PRDs, feature specs, and implementation specs are versioned and linked, not pasted into slack. agents read them. humans review them. they are the substrate the rest of the work runs on.

02

agents diverge. humans converge.

parallelism happens during build. judgment — what to build, whether it works — stays with humans. structure the workflow so neither party is doing the other's job.

03

risk sets the cadence.

a copy tweak ships in two hours. a payments refactor takes a week. let the work's risk drive the iteration length, not a fixed sprint.

04

prefer reviewing evidence, not diffs.

when an agent produces 800 lines of code, auditing every line breaks down. the agent must produce evidence — tests, traces, screenshots, an explanation. lean on that, while still reading core and high-risk code closely.

05

be agent-agnostic on purpose.

the agent landscape will keep shifting. the methodology shouldn't. structure your workflow so swapping agent vendors is a configuration change, not a re-architecture.

06

the spec is the api between humans and agents.

when communication is fuzzy, agents make confident wrong decisions. specs make the contract explicit. write them well; revise them when they fail.

07

agents should be proactive, not reactive.

if a human has to command every step, the human becomes the bottleneck. proactive agents take initiative — pick up the next task, run verification, surface evidence — guided by workflows and tools that let them act whenever they can.

things we used to do. things we stopped doing.

treating an agent like a faster typist.

if you're prompting an agent the same way you'd ask an intern to bang out a feature, you're wasting most of its leverage and absorbing all of its risk. specs first.
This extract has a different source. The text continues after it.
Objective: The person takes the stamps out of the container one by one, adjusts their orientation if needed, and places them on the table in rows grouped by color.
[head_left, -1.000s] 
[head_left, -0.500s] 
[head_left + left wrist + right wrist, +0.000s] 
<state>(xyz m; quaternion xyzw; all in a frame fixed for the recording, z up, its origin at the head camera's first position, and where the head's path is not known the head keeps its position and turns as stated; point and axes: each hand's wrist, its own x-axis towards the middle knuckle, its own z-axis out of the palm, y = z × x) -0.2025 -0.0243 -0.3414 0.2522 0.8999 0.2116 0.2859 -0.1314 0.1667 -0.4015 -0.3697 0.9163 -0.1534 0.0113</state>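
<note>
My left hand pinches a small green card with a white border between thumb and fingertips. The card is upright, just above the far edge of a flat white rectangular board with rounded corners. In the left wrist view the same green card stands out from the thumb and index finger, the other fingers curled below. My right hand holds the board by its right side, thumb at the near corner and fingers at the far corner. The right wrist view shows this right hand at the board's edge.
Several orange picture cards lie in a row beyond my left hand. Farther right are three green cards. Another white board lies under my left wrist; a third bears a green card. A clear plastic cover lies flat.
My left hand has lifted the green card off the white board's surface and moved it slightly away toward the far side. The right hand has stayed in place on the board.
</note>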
one giant PR with 4,000 lines of "AI did it".

no human can review that meaningfully. either decompose into smaller waves with their own evidence, or accept that "review" became "trust".

fixed two-week sprints for AI-driven work.

sprints calibrate humans against humans. with agents in the loop, batch sizes are wrong by an order of magnitude in either direction. let risk drive the cycle.

one "agent of record" lock-in.

the model that's best today probably isn't in six months. methodology should outlast any specific vendor.

PRDs as slack threads.

if the spec lives in chat, the agent can't read it, the next engineer can't find it, and the conversation is the artifact. unsustainable.

we don't have all the answers.

this methodology has produced good outcomes on real work. it has also raised questions we haven't fully answered. a few we're still chewing on:

  • how big should a wave be? we have heuristics, not a formula. teams running larger waves (10+ tasks) report different failure modes than smaller ones (3–5).
  • what's the right cadence for refactoring an agent's output? agents leave a particular flavor of inelegance. we're learning when to refactor inline vs. accept the debt vs. discard the work entirely.
  • how do you onboard humans into this? engineers joining a steerdev team don't have a 20-year tradition of tutorials to lean on. the apprenticeship is being figured out cycle by cycle.
  • what does this look like beyond software? we suspect the same shape — converging specs, diverging execution, converging evidence — generalizes. we haven't proven it.

if you have answers, opinions, or war stories, we'd love to hear them. this page will be revised as we learn — that's part of the methodology.